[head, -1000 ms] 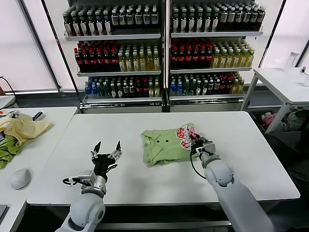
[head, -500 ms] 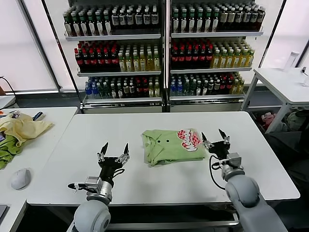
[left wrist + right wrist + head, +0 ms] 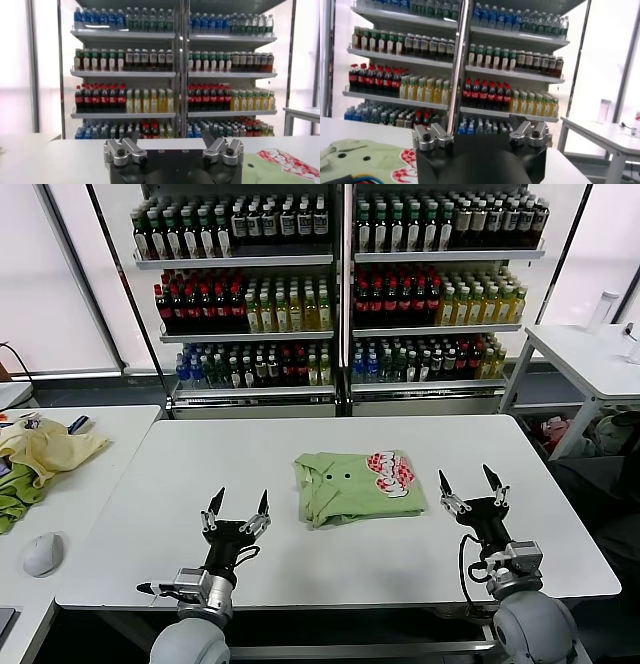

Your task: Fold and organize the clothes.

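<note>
Two glass-fronted shelving units (image 3: 340,284) stood side by side behind the scene, each with three visible rows of bottled drinks. In front of them lay one white worktop (image 3: 200,474), with a second worktop (image 3: 110,424) just beside it on the robot's left and a third table (image 3: 585,349) farther off at the right.

One light green shirt (image 3: 345,489) lay folded flat on the main worktop, a little right of its middle, nearer the right arm than the left. Its long axis ran left to right across the robot's view; the small collar with two dark buttons sat toward the left end, and the red-and-white motif lay at the far right corner (the same print shows at the edge of both wrist views). Nothing rested on the shirt or blocked the way to it.

On the side worktop sat one pale yellow garment (image 3: 45,446), one darker green cloth (image 3: 15,494) beside it, and one pale rounded object (image 3: 42,554) near the front edge.

The left end effector (image 3: 237,512) hovered over bare worktop left of the shirt, fingers spread wide and gripping nothing. The right end effector (image 3: 472,489) stood right of the shirt, clear of the cloth, its fingers likewise wide apart and empty.
</note>
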Tool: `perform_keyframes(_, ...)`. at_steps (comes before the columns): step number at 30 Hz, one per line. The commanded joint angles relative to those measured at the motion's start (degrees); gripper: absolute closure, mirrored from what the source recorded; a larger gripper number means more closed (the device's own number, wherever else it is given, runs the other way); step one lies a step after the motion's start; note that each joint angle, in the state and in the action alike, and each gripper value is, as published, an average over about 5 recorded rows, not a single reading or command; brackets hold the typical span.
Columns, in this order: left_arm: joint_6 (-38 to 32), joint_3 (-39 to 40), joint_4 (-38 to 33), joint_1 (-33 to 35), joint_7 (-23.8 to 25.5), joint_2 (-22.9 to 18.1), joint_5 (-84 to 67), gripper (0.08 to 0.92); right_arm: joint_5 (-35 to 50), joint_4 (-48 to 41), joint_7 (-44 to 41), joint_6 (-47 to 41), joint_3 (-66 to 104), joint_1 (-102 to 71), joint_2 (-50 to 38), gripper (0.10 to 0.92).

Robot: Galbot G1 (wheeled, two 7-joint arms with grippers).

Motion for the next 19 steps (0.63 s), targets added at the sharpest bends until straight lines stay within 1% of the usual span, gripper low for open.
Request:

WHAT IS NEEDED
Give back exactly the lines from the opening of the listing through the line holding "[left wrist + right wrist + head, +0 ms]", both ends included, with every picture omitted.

EXPECTED ANSWER
[head, -1000 ms] 
[head, -500 ms] 
[left wrist + right wrist + head, +0 ms] 

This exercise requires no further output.